4. Vasishtha rejoined:—Being thus bid by his god, the lord of demons
fell into a profound meditation, with his nostrils snoring loudly like
the gurgling waters of the deep.
5. As the lord Vishnu departed from his sight, the chief of the demons
made his oblations after him; consisting of handfuls of flowers and rich
gems and jewels of various kinds.
6. Then seated in his posture of padmāsana, with his legs folded over
one another, upon his elevated and elegant seat; and then chaunted his
holy hymn and reflected within himself.
7. My deliverer from this sinful world, has bade me to have my
discrimination, therefore must I betake myself to discriminate between
what is true and falsehood.
8. I must know that I am in this darksome world, and must seek the light
of my soul as also what is that principle (Ego), that makes me speak,
walk and take the pains to earn myself.
9. I perceive it is nothing of this external world, like any of its
verdant trees or hills; the external bodies are all of a gross nature,
but my ego is quite a simple and pure essence.

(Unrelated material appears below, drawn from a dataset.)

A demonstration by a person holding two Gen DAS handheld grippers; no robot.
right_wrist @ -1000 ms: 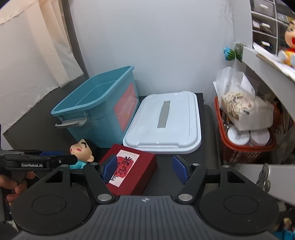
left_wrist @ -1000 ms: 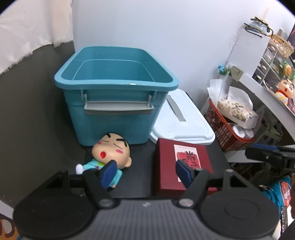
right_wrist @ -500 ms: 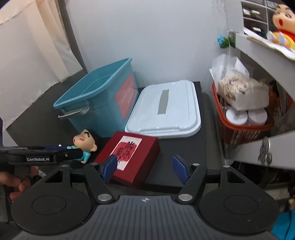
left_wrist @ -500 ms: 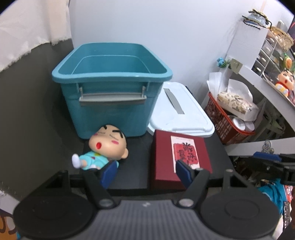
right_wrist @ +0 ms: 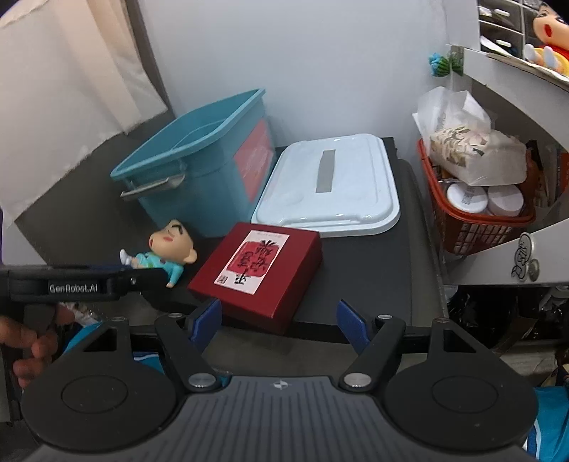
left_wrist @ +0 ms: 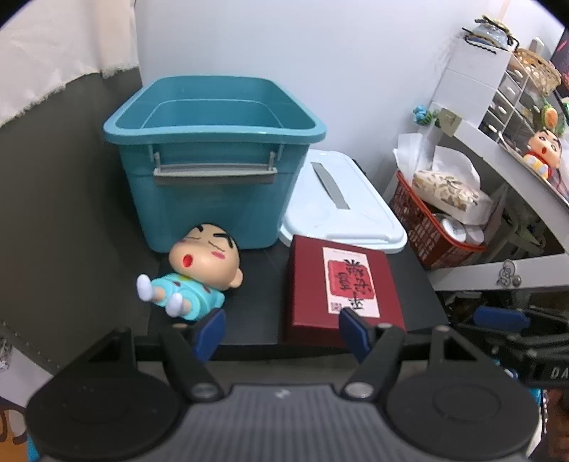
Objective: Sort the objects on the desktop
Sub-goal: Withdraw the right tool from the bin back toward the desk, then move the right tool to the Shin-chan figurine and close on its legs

10. I am not this insensible body, which is both dull and dumb, and is
made to move for a moment by means of the vital airs. It is an unreal
appearance of a transitory existence.
11. I am not the insensible sound, which is a vacuous substance and
produced in vacuity. It is perceptible by the ear-hole, and is as
evanescent and inane as empty air.
12. I am neither the insensible organ of touch, or the momentary feeling
of taction; but find myself to be an inward principle with the faculty
of intellection, and the capacity of knowing the nature of the soul.

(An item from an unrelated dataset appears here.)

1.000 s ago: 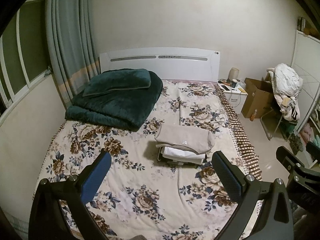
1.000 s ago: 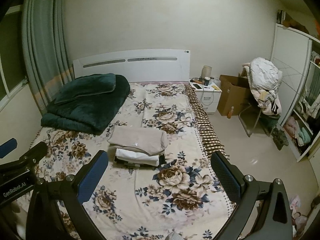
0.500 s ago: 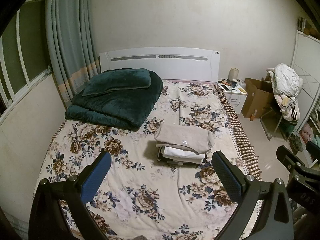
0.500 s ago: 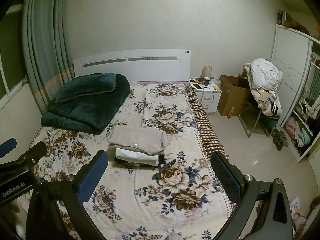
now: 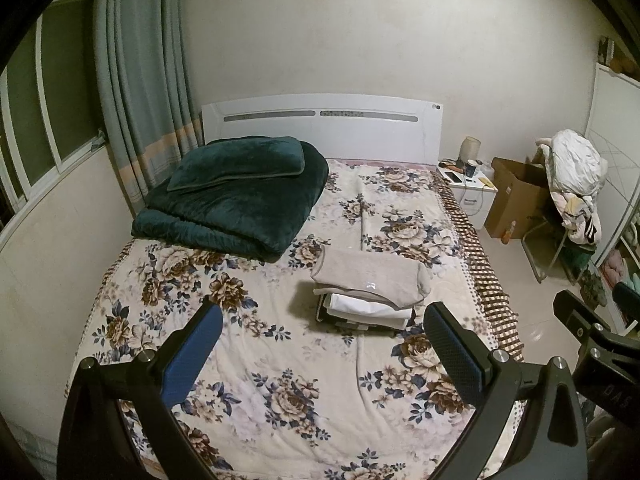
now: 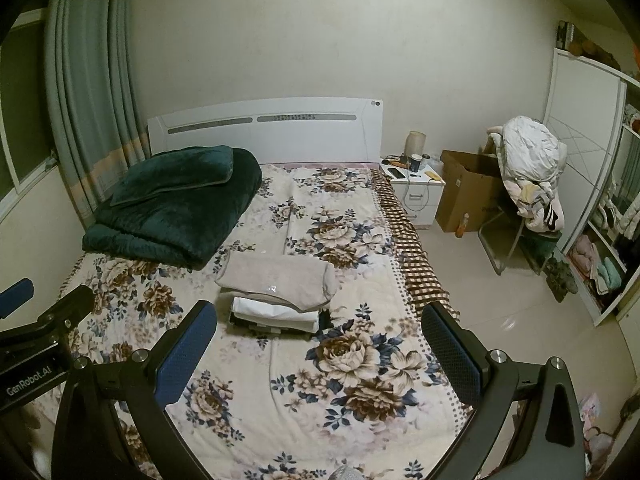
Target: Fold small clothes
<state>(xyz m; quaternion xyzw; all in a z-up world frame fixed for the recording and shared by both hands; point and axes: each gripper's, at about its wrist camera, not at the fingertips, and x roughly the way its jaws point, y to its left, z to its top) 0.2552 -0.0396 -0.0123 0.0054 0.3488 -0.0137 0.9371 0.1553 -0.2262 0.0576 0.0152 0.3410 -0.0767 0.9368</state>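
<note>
A stack of folded clothes (image 5: 368, 292) lies on the flowered bed cover (image 5: 280, 360), a beige piece on top, white and dark pieces under it; it also shows in the right wrist view (image 6: 276, 292). My left gripper (image 5: 320, 352) is open and empty, held above the foot of the bed, apart from the stack. My right gripper (image 6: 320, 356) is open and empty, also above the bed's foot. Part of the right gripper shows at the right edge of the left wrist view (image 5: 592, 332), and the left gripper at the left edge of the right wrist view (image 6: 40, 320).
A folded dark green blanket with a pillow (image 5: 236, 196) lies at the bed's head on the left. A white nightstand (image 6: 416, 192), a cardboard box (image 6: 464, 196) and a chair piled with clothes (image 6: 528, 176) stand right of the bed. A wall and curtain (image 5: 140, 80) are on the left.
</note>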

13. I am not even my taste, which is confined to the relishing of
certain objects, and to the organ of the tongue; which is a trifling and
ever restless thing, sticking to and moving in the cavity of the mouth.

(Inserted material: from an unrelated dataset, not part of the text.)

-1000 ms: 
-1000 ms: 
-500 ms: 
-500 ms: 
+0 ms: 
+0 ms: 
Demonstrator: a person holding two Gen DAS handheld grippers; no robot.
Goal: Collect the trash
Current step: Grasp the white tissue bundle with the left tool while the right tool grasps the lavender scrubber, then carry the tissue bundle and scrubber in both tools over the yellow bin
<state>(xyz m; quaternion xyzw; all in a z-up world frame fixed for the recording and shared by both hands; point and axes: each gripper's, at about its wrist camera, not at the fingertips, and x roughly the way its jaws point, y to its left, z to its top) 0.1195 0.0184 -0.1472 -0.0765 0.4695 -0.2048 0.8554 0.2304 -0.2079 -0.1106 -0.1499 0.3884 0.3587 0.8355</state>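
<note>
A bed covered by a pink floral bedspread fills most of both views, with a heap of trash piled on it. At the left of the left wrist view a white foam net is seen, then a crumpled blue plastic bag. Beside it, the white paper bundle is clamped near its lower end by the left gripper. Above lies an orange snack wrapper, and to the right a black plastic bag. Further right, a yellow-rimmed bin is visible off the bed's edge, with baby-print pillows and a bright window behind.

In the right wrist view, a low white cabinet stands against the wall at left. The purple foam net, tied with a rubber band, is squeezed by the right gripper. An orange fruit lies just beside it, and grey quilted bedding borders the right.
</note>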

14. I am not my sight, that is employed in seeing the visibles only; it
is weak and decaying and never lasting in its power, nor capable of
viewing the invisible Spirit.
15. I am not the power of my smelling, which appertains to my nasal
organ only, and is conversant with odorous substances for a short moment
only. (Fragrance is a fleeting thing).
16. I am pure intelligence, and none of the sensations of my five
external organs of sense; I am neither my mental faculty, which is ever
frail and fruit; nor is there any thing belonging to me or participating
of my true essence. I am the soul and an indivisible whole.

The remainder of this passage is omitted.